Home > blogging, new media, personal development, social media, Writing > Planning Pays Big Dividends

Planning Pays Big Dividends

by Jim Raffel on August 5, 2010

I’ve managed to get to the point where I am writing my blog posts about a week ahead. All it took was a little planning and now that effort is beginning to pay big dividends.

It’s not just me. The quest to get ahead began when I read Chris Brogan’s With Just A Little Planning. I’ll still write posts when I’m on vacation, as Chris did, but I sure would like the ability to skip a day or two when we are busy having too much fun. Then, I came across my friend Randy Murray’s Vacation Tips In This Over Connected Age: Queued Up Posts & Tweets. Further evidence that with just a little planning and forethought your future time becomes your own.
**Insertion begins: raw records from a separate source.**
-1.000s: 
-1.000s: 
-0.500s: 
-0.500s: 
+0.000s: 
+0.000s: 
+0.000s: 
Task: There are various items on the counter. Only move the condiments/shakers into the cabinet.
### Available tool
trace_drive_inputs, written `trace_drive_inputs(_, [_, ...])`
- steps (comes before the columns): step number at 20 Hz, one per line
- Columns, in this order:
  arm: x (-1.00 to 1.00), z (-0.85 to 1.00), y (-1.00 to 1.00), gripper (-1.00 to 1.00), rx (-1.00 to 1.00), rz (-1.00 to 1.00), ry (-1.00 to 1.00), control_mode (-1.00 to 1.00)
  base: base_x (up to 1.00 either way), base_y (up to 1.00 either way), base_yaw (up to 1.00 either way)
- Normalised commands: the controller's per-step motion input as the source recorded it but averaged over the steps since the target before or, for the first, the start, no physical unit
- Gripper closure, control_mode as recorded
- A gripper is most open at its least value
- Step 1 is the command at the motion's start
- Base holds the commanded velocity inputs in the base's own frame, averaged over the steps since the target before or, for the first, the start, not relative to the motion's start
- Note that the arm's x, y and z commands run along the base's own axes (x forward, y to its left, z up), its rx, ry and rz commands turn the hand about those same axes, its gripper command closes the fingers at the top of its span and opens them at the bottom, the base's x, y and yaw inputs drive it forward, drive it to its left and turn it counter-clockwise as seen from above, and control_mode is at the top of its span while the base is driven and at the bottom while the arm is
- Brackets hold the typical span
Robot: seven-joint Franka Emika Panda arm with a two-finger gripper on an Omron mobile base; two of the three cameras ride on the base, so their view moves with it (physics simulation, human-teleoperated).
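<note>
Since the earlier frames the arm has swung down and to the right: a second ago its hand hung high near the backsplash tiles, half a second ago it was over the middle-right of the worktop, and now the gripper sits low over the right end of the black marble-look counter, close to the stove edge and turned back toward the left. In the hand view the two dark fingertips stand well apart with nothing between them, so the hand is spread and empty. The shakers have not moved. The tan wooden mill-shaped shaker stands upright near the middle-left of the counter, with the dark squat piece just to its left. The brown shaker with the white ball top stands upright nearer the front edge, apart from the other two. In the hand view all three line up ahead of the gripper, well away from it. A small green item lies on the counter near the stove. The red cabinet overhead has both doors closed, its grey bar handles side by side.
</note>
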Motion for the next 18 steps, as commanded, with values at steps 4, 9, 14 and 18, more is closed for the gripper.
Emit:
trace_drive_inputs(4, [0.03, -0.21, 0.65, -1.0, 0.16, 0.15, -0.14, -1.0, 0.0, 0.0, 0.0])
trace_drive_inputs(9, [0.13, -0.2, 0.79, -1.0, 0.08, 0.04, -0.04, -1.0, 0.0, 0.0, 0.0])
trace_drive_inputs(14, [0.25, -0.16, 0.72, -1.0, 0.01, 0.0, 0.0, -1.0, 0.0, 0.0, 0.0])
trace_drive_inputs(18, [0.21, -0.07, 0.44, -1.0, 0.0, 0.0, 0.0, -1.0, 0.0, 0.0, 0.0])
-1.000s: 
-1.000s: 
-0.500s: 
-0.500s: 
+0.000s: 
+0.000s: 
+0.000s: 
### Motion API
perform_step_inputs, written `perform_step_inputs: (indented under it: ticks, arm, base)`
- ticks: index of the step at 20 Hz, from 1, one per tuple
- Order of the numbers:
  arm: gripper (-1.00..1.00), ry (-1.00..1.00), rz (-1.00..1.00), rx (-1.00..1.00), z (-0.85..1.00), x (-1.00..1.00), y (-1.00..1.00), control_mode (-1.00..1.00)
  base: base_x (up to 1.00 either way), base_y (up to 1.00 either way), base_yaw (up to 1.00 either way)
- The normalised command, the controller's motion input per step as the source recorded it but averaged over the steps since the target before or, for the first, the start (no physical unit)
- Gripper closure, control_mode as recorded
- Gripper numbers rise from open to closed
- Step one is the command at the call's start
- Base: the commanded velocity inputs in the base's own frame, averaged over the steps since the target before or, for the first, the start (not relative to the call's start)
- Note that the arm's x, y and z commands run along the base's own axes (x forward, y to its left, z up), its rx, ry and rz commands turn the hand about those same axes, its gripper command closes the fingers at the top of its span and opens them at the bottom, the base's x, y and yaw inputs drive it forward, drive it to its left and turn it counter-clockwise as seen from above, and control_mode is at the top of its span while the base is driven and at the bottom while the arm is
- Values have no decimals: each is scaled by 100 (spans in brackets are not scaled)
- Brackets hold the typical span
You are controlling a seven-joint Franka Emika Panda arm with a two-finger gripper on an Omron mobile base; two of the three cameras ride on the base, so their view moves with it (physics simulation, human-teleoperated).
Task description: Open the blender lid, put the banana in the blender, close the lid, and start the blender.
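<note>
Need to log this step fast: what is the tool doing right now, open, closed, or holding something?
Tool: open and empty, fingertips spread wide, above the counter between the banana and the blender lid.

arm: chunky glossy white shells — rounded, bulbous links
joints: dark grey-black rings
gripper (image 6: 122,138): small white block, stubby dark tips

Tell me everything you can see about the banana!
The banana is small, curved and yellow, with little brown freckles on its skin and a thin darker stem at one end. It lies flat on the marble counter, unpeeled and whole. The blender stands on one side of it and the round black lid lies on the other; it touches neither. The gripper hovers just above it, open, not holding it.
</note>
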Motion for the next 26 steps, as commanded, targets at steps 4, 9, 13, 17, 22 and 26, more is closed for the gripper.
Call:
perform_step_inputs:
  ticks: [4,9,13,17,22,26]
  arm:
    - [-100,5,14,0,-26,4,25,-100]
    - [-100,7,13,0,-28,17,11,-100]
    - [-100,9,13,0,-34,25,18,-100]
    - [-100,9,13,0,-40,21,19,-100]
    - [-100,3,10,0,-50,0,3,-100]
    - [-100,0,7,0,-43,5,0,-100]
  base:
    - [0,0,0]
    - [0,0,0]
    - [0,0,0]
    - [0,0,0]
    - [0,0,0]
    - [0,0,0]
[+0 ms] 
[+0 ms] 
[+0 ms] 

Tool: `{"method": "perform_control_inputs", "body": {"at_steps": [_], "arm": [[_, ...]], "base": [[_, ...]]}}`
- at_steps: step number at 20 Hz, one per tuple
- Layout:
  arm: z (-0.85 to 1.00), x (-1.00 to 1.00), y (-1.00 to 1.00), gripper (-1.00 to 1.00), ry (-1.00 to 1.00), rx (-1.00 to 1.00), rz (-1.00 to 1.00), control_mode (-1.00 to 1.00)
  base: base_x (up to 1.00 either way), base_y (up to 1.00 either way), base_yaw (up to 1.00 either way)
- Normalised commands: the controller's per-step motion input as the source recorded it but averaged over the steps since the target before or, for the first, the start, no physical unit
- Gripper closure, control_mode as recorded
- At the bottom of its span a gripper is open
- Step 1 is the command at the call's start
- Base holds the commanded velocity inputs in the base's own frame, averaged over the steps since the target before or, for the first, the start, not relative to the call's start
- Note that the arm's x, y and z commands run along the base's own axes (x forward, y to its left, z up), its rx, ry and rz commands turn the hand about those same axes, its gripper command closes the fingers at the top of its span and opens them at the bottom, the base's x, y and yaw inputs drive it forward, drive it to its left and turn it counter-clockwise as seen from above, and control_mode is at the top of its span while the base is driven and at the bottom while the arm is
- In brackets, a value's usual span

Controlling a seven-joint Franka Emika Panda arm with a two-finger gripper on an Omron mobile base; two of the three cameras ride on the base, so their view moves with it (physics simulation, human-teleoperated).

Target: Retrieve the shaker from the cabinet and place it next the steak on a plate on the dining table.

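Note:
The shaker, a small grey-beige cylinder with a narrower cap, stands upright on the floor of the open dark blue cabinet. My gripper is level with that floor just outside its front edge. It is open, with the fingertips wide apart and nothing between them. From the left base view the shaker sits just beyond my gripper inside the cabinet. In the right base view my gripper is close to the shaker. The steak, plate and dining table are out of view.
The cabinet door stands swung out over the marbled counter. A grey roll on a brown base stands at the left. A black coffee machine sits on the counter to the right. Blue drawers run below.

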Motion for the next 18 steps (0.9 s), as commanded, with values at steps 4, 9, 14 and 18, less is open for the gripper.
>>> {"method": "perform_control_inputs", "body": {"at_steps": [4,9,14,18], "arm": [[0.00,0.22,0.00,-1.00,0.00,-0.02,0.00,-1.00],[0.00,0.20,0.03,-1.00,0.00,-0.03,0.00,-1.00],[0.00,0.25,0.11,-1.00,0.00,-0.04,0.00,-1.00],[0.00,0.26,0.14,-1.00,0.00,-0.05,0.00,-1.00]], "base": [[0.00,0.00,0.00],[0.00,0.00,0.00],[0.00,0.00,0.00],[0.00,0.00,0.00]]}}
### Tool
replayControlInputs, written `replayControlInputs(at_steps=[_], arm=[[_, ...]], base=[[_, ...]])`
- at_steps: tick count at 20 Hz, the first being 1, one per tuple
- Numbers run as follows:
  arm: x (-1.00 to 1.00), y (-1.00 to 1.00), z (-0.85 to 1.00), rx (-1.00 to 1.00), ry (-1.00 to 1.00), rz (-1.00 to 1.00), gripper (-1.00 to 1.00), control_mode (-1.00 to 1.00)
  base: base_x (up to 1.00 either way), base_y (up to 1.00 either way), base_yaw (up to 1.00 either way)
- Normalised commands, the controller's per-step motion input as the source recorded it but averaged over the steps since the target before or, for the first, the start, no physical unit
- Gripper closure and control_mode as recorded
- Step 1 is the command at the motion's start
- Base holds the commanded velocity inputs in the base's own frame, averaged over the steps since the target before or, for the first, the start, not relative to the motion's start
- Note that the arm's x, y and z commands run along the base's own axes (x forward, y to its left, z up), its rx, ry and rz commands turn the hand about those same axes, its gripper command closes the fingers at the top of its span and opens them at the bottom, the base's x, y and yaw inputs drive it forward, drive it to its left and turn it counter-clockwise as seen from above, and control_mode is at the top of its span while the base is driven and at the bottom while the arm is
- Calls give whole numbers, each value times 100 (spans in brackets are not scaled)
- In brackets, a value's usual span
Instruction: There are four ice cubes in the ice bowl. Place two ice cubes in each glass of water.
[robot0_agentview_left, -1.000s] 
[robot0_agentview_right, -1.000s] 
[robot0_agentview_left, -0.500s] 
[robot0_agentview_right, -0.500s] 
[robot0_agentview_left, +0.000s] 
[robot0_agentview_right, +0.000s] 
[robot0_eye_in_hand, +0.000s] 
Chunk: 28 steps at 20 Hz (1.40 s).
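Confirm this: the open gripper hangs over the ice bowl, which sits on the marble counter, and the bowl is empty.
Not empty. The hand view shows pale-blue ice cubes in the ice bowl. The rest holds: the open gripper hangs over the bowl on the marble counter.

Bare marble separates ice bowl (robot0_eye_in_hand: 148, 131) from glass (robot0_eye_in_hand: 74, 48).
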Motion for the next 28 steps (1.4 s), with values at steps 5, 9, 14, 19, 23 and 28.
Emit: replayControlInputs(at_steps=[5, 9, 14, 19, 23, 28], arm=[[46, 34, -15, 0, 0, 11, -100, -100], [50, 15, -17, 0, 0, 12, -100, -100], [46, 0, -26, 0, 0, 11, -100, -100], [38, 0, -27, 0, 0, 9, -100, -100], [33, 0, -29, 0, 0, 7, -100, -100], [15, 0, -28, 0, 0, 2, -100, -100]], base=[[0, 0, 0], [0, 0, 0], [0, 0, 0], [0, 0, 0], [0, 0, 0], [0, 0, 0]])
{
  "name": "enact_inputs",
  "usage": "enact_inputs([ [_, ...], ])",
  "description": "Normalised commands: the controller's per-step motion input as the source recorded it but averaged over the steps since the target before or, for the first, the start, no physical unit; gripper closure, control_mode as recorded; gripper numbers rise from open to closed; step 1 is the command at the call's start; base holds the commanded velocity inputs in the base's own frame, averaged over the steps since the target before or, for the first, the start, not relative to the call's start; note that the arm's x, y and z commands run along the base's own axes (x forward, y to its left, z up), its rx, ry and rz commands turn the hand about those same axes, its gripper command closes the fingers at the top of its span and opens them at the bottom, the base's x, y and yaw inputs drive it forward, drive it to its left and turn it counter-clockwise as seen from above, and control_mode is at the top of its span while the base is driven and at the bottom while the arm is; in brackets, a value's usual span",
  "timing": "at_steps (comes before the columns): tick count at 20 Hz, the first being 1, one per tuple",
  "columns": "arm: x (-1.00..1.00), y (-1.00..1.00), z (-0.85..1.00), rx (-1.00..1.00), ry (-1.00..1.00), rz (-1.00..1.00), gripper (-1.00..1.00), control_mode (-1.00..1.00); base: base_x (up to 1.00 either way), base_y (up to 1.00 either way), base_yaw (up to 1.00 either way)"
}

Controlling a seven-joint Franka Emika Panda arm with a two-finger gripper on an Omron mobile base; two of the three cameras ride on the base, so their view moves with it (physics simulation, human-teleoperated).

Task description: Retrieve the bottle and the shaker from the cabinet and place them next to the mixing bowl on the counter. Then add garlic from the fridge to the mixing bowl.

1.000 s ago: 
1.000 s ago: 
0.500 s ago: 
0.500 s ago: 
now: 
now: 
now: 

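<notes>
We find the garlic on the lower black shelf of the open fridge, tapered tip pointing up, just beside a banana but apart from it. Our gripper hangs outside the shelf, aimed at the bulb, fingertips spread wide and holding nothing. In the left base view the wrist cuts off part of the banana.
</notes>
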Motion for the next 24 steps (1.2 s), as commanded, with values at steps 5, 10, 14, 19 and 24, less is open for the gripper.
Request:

Double up now. By the time I saw Randy’s post I had managed to get myself about three days ahead and was enjoying the breathing room. To really enjoy a stress free one week vacation I’d have to either get a full week ahead or be willing to not post every day (I’m not willing to do that right now). I started writing two posts whenever I sat down to write as Chris recommended. So here I sit working on a post that will be scheduled at least five days from now. Because writing two posts at once is not much more work than writing one, I can skip a day of writing when I need to. Writing posts in batches larger than one seems pretty effective to me.

The big dividends. First, I am able to follow the advice in Improve Your Writing Overnight with the Rule of 24: Guaranteed found on CopyBlogger{dot}com. The big dividend lies in letting your work sit for 24 hours before publication. If you change just one word or add a comma you have improved your writing by doing nothing more than waiting. By not being rushed I can also spend more time analyzing the recommendations ScribeSEO provides about each post.

ScribeSEO is a powerful tool. My first draft is always written for human consumption. The reasons are simple; 1. Ultimately that’s who reads the post, 2. I don’t know enough about SEO to write for Google. Because I am writing ahead I have the luxury of taking 15 or 20 minutes to look at Scribe’s recommendations and edit the post to be more appealing to Google without ruining the human readability. Unless your writing purely for fun at some point you’re going to need to worry about search engine generated traffic. There is a free trial of Scribe (affiliate link) so you can take a look and see what I’m talking about.

There are several links to valuable content in this post. If you got this far without opening any it might be a good time to go back and check out the supporting posts as well. Thanks!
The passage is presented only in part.